Given Europe’s tendency to prevaricate and delay, there was no little anxiety that the final plan might be too vague, with too much doubt over the fine grain.
“The European Council is not there to detail all the figures about financial technicalities and all that,” said a spokesman for the European Commission. This raised questions as to how much would actually be agreed.
The parameters are clear: a big “haircut” on Greek bonds, an expansion of Europe’s bailout fund and a large-scale recapitalisation of weak banks. At this point it’s all about the nitty-gritty. “Some of the gritty is very gritty indeed,” said a senior EU official who is deeply involved in the haggling.
No one really knew how late into the night the summit might run. Herman Van Rompuy, chairman of the talks, let it be known that he was required to be in the airport by 8am for a flight to Strasbourg to brief MEPs on the deal. While this gave him obvious scope to pressurise any wavering leaders, the sense of uncertainty still prevailed. “I have a clean shirt in the office and two bananas,” quipped a diplomat.
The leaders are grappling with questions of risk and scale. Risk, because the looming Greek default carries the clear danger of panic market; scale, because the fire-blanket must be large enough to beat down the flames of contagion.
Banks played hard in the talks, threatening to invoke credit default swaps if Europe held out for the “60 per cent or more” haircut that many euro zone countries sought. The word was that the banks were offering 40 per cent, leading to expectation that negotiators would draw a line in the middle to settle on a 50 per cent loss.
At the same time, some European officials were still making the argument that it would be better to achieve the maximum possible haircut now that such a drastic move is being undertaken.
As ever, it seemed that German chancellor Angela Merkel would have the final word. Addressing the Bundestag before she made her way to Brussels, she hinted heavily that investors were in line for a 50 per cent loss.
“The goal of the meeting tonight must be to get a result under which Greece will by 2020 have a debt to gross domestic product ratio of 120 per cent,” she said. If the EU-IMF “troika” is to be believed, this would imply a 50 per cent haircut.
In the scheme of the saga, this is quite a U-turn. Long resisted by EU leaders, the default option presents the prospect that Europe will at last confront the true implications of the Greek debt riddle.
If that represents a long- awaited moment of official candour, the danger remains that markets will seize on the initiative as a precedent. Ireland is very exposed here, no matter what Dublin says, and the coming days and weeks will seriously test the effort to stamp out contagion risk.

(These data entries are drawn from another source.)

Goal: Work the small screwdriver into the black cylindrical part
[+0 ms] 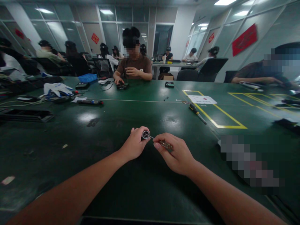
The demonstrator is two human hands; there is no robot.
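Note:
My left hand [135, 143] is wrapped round a small dark cylinder with a silvery round rim [145, 135]. The rim end faces me and to the right; what the cylinder belongs to, I cannot tell. In my right hand [178, 153] is a small screwdriver [166, 144] with a translucent amber handle, gripped between thumb and fingers. Its thin shaft points left and reaches the cylinder's rim end. Whether the tip touches something inside is too small to make out. Both hands are held above the green table [140, 175].
A larger screwdriver [197, 113] with a yellow-black handle lies beside yellow tape [231, 126] and a white paper [202, 99]. To the left are white gloves [57, 89], a blue basket [87, 78] and a dark pen-like tool [90, 102]. Across the table sits a person [133, 59] handling a dark device.

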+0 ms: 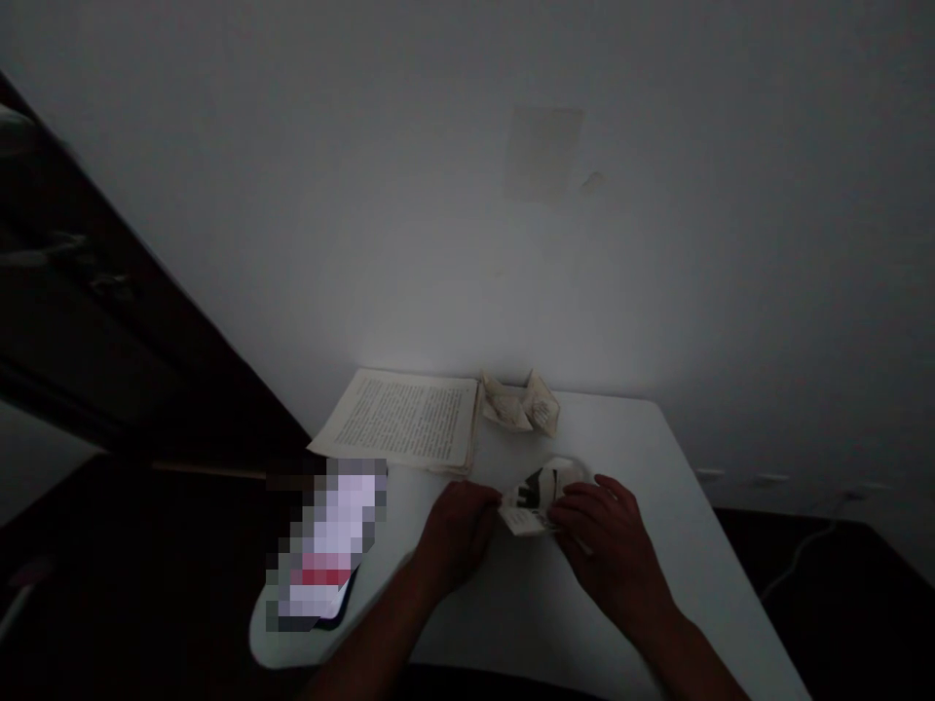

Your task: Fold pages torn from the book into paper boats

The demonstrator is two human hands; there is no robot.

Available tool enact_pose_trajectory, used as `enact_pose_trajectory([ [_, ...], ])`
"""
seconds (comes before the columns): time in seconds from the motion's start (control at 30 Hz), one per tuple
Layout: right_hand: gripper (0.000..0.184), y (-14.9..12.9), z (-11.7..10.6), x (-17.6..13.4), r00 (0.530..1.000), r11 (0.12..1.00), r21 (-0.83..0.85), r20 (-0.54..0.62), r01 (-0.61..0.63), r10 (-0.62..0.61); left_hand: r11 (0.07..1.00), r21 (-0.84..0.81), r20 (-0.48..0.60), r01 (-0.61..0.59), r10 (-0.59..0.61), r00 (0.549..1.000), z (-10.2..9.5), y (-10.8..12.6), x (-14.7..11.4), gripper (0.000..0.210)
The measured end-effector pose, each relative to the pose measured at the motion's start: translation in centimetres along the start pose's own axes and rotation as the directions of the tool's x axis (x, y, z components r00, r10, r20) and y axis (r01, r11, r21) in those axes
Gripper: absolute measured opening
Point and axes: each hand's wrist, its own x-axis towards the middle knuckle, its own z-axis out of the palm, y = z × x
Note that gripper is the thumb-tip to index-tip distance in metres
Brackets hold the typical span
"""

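Observation:
A folded sheet of printed paper (537,492), with a dark picture on it, lies between my two hands over the white table. My left hand (460,526) is closed, pinching the paper's left corner. Over its right side curl the fingers of my right hand (603,526), closed on the paper and hiding that edge. Farther back, near the wall, stands a folded paper boat-like shape (521,404) made of printed pages. Left of it rests a stack of printed pages (409,419).
A phone (332,535) with a lit, blurred screen lies at the left edge of the white table (628,428). Behind rises a plain wall (409,243). A dark door (94,292) stands at left, and a cable (800,555) hangs at right beyond the table.

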Motion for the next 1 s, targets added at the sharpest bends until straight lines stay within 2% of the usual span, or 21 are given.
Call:
enact_pose_trajectory([
  [0.2, 0.015, -1.5, 0.1, -0.9, 0.998, 0.996, 0.07, -0.004, 0.061, -0.061, 0.988, -0.057, -0.005, 0.145, -0.145, 0.989, -0.5, 0.6, 0.4, 0.013],
  [0.43, 0.024, -1.3, 0.4, -2.1, 0.993, 0.996, 0.081, 0.113, 0.03, -0.04, 0.969, -0.093, 0.01, 0.229, -0.229, 0.973, -0.4, 0.4, 0.7, 0.004],
  [0.5, 0.03, -1.2, 0.6, -2.2, 0.987, 0.998, 0.064, 0.161, 0.018, -0.028, 0.969, -0.119, 0.004, 0.218, -0.219, 0.976, -0.2, 0.2, 0.6, 0.006],
  [0.63, 0.044, -1.5, 1.3, -2.2, 0.953, 0.999, 0.025, 0.302, 0.028, -0.035, 0.989, -0.105, 0.0, 0.104, -0.104, 0.995, 0.2, -0.2, 0.5, 0.014],
  [0.73, 0.041, -1.7, 1.8, -2.2, 0.926, 0.999, 0.02, 0.377, 0.028, -0.033, 0.996, -0.049, 0.016, 0.072, -0.071, 0.997, 0.3, -0.3, 0.5, 0.02],
  [0.87, 0.033, -1.6, 2.0, -2.2, 0.921, 0.999, 0.031, 0.389, 0.012, -0.023, 0.998, 0.006, 0.032, 0.068, -0.068, 0.997, 0.0, -0.3, 0.4, 0.017],
  [1.0, 0.025, -1.4, 1.8, -2.0, 0.929, 0.999, 0.036, 0.37, -0.002, -0.011, 0.987, 0.043, 0.06, 0.152, -0.154, 0.986, -0.7, -0.3, 0.5, 0.01],
])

This underscores the push to maximise the firepower of the European Financial Stability Facility rescue fund. Its lending capacity now is €440 billion. As doubts fester over Italy and Spain, many governments believe a €2 trillion show of force is required to be credible.

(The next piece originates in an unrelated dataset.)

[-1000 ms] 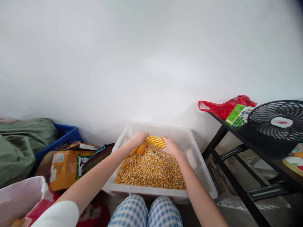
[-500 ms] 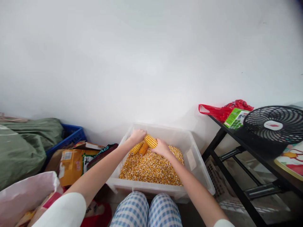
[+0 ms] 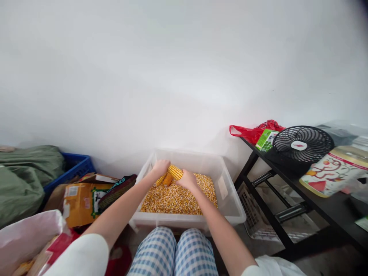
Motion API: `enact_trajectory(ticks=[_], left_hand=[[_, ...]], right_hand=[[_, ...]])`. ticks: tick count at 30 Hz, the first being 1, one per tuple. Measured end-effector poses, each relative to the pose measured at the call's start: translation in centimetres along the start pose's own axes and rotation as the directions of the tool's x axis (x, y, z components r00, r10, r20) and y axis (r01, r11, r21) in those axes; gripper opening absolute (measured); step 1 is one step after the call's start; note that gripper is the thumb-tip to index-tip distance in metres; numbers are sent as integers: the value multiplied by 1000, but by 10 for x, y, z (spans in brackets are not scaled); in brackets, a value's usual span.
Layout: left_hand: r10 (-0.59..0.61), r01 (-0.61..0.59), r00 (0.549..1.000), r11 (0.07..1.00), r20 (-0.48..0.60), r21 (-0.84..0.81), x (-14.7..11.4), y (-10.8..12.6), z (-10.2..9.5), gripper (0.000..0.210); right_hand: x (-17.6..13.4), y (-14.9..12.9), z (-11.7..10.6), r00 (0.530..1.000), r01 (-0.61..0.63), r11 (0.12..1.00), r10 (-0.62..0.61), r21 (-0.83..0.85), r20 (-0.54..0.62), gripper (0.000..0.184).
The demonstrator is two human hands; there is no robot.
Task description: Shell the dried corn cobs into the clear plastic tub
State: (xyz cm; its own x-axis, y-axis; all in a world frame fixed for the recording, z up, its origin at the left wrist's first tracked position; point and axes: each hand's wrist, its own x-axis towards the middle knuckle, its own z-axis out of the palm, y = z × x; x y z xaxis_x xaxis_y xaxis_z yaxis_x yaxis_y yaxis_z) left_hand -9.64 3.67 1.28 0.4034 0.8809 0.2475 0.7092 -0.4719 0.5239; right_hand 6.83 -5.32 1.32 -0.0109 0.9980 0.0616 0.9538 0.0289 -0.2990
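A yellow corn cob (image 3: 175,172) is held above a clear plastic bin (image 3: 184,219), gripped between both hands. My left hand (image 3: 161,167) is closed at the cob's left end. Wrapped round its right end is my right hand (image 3: 187,180). Loose corn kernels (image 3: 175,199) cover the floor of the bin. Just below the held cob, another cob, more orange (image 3: 168,179), lies on the kernels, and a yellow one beside it is partly hidden by my left hand. My fingertips are largely out of sight behind the hands.
To the right, a black table (image 3: 276,163) carries a black fan (image 3: 301,145), a red plastic bag (image 3: 255,132), a green box (image 3: 266,140) and a patterned container (image 3: 330,172). On the left are a blue crate (image 3: 80,165), an orange box (image 3: 79,203) and a white bag (image 3: 34,226).
The view has shifted to the right, so the bin and hands appear further left and more of the table shows. Both hands still hold the same cob.
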Motion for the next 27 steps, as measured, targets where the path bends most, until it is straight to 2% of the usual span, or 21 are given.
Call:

They may be disappointed, however. In a nod to Germany and most of its triple-A-rated counterparts, the talks have centred for days on a rise to some €1 trillion. Officials say the eventual sum may come in higher, but nowhere near the €2 trillion. This raises the question as to whether the “wall of money” will suffice.
The same goes for a mooted €108 billion bank recapitalisation, a little more than half the money required in the eyes of the IMF. Pan-European bank regulators pinpointed the €108 billion by taking account of the market value of all sovereign bonds, the decline in some made up by the increase in other.
Whether that convinces will soon be seen. The fact remains that two previous stress tests failed to instil confidence. Furthermore, the boost for banks is part of an integrated whole. If the other elements fall flat, so too will the bank recapitalisation.
The crisis has seen EU leaders make promises of support for stricken countries that they hoped never to have to fulfil and create a bailout fund they did not want to deploy.
They are dug in deeper than ever now, with no way back and no easy road forward. They are at the outer limits of their capacity for solidarity and there’s still no telling whether the plan will work. This is a time for caution, more than optimism.